Tüm malını mülkünü ardında bıraktığını ve her şeylerinin çeteler tarafından talan edildiğini belirten İsmail Bilûd isimli yurttaş da, topraklarını geri istediklerini ifade ediyor ve işgalin asıl sorumlusunun ABD ile Rusya olduğunu kaydediyor.

İsmail Bilûd, "Millet uçaklardan dolayı göç etti. Yoksa kimse göç etmezdi. Bize vuran, bize asıl darbeyi indiren ABD ile Rusya'dır. Yoksa Türkler hiçbir şey" diyor.

'TOPRAĞIMIZI YA ALACAĞIZ YA ALACAĞIZ'

İşgal saldırılarından önce durumlarının çok iyi olduğunu ve tüm halklar ile inançların bir arada yaşadığını belirten İmam Mihemed de topraklarını "ya alacaklarını, ya alacaklarını" vurguluyor ve asıl tepkisinin ABD'ye olduğunu kaydediyor:

"Trump bize yeni yerler bulduğunu söylüyor. Bizim toprağımız burasıdır. Bu kadar yabancı ülke ve İslam ülkesi var. Hiçbiri çıkıp da buna dur demiyor. Rusya Efrîn'i sattı, ABD'de de Serêkaniyê'yi sattı. Bizim üzerimizden hesaplar, pazarlıklar yapıyorlar. Ebeden bunu kabul etmiyoruz."

'BM GÖZLERİNİ KAPATMIŞ'

"Birleşmiş Milletler gözlerini ve kulaklarını kapamış, ABD gözlerini ve kulaklarını kapamış. Hepsi bu işgale ve Kürt katliamına sessiz kalıyor" diyen Mihemed Xidir isimi Serêkaniyêli ise "Bizler korkmuyoruz, toprağımızı da bırakmıyoruz ama en büyük ihaneti ABD yaptı" diyor.

Serêkaniyê halkının neredeyse tamamının göç ettiğini belirten Fatma Gazi de, Türk devleti ile çeteler Serêkaniyê'de olduğu müddetçe evlerine dönemeyeceklerini vurguluyor.

'EN BÜYÜK İHANETİ ABD YAPTI'

Uçakların kenti bombalamasından sonra sadece çocuklarını kurtarabildiklerini söyleyen Sabiha Hemed de evlerine dönmek istediklerini ve ABD'nin Türk devleti ile yaptığı pazarlığa tepki göstererek, "En büyük ihaneti ABD yaptı. Hani anlaşma yapmışlardı. Bu çocukların ne günahı var? Türkler orada olduğu sürece kente dönemeyiz. Onların oradan çıkarılması gerekiyor" diyor.

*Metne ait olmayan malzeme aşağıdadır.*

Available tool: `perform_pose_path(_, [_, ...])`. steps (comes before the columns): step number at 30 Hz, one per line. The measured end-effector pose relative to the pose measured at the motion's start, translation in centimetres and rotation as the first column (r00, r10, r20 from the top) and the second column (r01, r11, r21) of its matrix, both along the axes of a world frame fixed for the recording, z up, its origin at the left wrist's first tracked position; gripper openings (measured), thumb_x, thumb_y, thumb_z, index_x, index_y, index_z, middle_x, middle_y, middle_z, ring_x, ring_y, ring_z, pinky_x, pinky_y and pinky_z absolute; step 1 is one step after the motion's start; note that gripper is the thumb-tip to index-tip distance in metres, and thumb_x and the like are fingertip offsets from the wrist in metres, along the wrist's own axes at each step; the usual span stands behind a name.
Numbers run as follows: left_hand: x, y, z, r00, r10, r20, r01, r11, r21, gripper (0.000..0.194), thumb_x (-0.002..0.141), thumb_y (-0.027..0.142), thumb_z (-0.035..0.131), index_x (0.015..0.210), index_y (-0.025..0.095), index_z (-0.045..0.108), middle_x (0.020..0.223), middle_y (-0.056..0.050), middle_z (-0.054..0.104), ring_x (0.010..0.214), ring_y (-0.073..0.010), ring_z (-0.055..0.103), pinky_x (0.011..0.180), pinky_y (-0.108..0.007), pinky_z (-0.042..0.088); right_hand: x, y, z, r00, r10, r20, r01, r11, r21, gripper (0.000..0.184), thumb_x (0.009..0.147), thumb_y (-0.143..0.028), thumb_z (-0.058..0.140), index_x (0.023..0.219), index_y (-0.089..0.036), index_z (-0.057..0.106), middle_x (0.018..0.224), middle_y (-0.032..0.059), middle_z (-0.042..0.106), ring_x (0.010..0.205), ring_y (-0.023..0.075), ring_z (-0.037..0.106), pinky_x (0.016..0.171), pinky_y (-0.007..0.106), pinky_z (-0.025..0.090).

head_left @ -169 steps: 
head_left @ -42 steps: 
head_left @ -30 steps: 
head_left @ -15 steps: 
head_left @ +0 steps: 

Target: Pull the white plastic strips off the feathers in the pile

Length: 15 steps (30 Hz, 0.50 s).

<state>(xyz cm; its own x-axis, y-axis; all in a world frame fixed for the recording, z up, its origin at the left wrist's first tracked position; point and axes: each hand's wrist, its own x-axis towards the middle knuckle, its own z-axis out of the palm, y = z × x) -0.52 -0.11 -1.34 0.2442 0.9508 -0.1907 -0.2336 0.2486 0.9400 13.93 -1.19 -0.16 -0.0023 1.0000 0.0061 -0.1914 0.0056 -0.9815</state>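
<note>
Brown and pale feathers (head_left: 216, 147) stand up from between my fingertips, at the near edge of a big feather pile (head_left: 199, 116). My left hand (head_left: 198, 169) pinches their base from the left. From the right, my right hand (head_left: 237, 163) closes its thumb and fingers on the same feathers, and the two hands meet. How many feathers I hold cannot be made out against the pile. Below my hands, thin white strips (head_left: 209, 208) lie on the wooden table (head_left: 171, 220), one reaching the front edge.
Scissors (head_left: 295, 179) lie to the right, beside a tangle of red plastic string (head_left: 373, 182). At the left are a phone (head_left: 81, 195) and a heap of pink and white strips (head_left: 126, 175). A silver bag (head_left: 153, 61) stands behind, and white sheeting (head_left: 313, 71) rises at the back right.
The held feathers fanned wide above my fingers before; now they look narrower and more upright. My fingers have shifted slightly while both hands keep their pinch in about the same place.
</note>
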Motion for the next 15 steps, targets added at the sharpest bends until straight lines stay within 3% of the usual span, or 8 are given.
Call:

Şirin Mistefa Hesen de sadece üzerlerindeki elbiselerle evlerinden çıktıklarını belirtiyor. Evlerine dönmek istediklerini dile getiren Şirîn Mistefa Hesen, bunun için öncelikle çeteler ile Türk devletinin kentten çıkması gerektiğini kaydediyor.

NÜFUSUN BÜYÜK BÖLÜMÜ GÖÇ ETTİ

NRLS üyesi Dr. Ehmed Sîno, Eylül 2016'da Serêkaniyê'de yaptıkları nüfus sayımına göre, sadece kent merkezinde 19 bin 704 aileden oluşan 100 bin 504 kişinin yaşadığını söyledi. Bunun yanı sıra Suriye'nin farklı yerlerinden gelen 9 bin 400 mültecinin de olduğunu belirten Sino, Girê Spî'de nüfus sayımını yapmadıklarını ancak oradaki nüfusun da Serêkaniyê nüfusuna yakın olduğunu kaydetti.

SÎNO: ETNİK VE DEMOGRAFİK DEĞİŞİM YAPILIYOR

Türk devletinin Efrîn'de yaptığı tehcir, katliam ve talanı Fırat'ın doğusunda da gerçekleştirmek istediğini belirten Sîno, "Etnik ve domografik değişim programı ile hareket ediyor. Katliamsa katliam, göçertme ise göçertme. Onların yerine ise kendi çetelerini ve Orta Asya'dan getirdiği kişileri yerleştirmek istiyor" diye belirtiyor.